When the rupee had plunged to a life-time low in 2013 and was in a free-fall due to the US 'taper tantrums', India had mobilised USD 26 billion through foreign currency non-resident bank account (FCNR-B) deposits by offering a special swap window for banks. The three-year deposits will mature this month.
"Policy making is about deciding in the face of uncertainty, after weighing the alternatives as best as one can. On the day I was to take over, with no good options on the table, I had to choose the least bad one. I decided to go ahead," he said in a speech to university students here.
Terming it as an "iffy scheme" he said the scheme was a measured risk, with a probability that the RBI would lose money, a certainty that the bankers would make money, but also a reasonable chance that the country would be significantly better off.
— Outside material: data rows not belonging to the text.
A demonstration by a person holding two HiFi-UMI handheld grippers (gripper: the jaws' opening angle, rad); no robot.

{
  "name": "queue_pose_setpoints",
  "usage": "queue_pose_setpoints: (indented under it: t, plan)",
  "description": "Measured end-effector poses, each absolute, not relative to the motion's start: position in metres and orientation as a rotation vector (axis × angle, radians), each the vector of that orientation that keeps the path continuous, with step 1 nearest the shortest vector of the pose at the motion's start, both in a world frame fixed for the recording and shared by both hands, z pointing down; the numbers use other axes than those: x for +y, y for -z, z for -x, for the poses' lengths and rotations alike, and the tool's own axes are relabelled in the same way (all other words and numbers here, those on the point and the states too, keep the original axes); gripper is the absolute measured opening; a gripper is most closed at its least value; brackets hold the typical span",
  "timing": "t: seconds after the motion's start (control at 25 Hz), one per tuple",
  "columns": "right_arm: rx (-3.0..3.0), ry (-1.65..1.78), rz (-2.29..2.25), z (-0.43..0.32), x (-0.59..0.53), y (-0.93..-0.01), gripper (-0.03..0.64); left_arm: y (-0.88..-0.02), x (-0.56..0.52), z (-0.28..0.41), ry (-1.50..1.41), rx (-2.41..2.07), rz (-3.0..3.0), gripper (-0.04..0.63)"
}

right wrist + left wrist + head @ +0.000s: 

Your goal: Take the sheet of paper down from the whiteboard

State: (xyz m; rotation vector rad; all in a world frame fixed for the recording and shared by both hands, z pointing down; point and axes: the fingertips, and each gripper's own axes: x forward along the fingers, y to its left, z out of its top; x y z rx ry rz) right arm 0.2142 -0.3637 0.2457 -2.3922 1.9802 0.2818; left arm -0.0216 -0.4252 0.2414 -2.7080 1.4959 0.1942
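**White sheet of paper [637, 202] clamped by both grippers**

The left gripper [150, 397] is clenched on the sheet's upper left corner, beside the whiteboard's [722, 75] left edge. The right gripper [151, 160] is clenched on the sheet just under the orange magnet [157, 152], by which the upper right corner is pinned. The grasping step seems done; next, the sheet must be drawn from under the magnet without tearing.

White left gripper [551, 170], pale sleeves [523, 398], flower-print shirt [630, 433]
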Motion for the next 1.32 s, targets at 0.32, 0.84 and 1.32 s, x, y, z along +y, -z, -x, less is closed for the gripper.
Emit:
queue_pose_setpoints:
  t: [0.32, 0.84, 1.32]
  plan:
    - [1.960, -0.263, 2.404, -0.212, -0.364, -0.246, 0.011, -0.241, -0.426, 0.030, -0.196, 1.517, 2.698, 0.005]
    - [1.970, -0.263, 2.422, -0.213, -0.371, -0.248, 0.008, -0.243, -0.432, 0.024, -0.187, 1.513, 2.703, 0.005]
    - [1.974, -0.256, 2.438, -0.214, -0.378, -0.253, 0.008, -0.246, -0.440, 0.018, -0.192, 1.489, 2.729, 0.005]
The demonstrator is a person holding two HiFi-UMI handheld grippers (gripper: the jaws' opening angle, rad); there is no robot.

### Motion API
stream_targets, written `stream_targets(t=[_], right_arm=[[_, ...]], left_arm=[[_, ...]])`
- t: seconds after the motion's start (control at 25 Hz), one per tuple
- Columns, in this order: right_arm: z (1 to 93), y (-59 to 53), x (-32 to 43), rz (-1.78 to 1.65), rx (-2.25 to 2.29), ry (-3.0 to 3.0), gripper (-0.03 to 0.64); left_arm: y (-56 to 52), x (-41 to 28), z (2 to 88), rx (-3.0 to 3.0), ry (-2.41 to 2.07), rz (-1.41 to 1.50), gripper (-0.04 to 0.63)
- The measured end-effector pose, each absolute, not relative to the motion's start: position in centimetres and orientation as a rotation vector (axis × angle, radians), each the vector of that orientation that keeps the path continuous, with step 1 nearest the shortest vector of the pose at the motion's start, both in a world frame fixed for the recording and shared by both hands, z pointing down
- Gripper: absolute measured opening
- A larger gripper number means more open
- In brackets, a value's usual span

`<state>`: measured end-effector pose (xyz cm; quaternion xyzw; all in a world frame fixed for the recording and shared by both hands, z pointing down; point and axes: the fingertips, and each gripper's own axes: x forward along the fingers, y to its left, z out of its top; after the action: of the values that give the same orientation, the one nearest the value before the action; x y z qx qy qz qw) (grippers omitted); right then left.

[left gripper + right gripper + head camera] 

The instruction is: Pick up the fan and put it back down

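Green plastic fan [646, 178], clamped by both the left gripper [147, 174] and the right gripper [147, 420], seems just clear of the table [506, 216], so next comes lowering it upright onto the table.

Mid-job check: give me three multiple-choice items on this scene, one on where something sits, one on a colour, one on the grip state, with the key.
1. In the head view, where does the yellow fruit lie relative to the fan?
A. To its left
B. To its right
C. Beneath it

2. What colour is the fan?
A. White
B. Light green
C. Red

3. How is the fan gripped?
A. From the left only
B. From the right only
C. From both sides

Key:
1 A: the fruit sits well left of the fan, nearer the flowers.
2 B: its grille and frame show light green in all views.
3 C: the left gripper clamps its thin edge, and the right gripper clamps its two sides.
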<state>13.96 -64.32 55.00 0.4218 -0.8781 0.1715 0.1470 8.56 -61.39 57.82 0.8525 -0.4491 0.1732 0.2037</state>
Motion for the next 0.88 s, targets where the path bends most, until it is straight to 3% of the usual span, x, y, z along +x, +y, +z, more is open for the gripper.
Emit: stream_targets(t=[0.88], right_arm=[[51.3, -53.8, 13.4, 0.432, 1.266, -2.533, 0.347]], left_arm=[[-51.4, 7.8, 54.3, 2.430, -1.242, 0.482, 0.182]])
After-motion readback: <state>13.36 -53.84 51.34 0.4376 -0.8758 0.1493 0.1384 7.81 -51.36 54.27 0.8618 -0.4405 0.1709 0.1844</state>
As regards the redemption of three year FCNR(B) deposits, Rajan said, "We are fully covered for outflows today and have made money on the deal. The rupee has been one of the most stable emerging market currencies since then."
In hindsight it seems like FCNR(B) was the obvious thing to do because it worked, Rajan said, adding "policy making invariably involves taking measured risks in the face of uncertainty".
Macroeconomic stability, he said, is of paramount importance for India and drawing from the experience of 2013, the central bank must have the resources, knowledge and professionalism to act when the situation warrants.
Recalling his early days in RBI in 2013, Rajan said India had to get back the confidence of international investors and that meant convincing them India was still an attractive place to invest in, despite the then paralysed economic reforms.
Rajan said the RBI had to demonstrate to investors in
short run that the country was not heading towards crisis and the easiest way to demonstrate that was to show we could raise plenty of foreign exchange.
"I did not think much of this scheme when I first heard of it, dismissing it as a clever ploy by bankers to get a subsidy from a country in trouble. But it refused to go away, and my old colleagues at the Finance Ministry thought it was worth a try as the crisis of confidence worsened.
Rajan said the USD 26 billion raised through FCNR(B) scheme was "more than anticipated" and helped pick up confidence. "...The rupee continued to strengthen when the money came in, partly because the global investor mood as well as Indian electoral projections also changed, and we covered our forward swaps cheaply," he said.
The FCNR(B) scheme in hindsight seemed like it was the obvious thing to do because it worked.
"Policy making invariably involves taking measured risks in the face of uncertainty," Rajan said.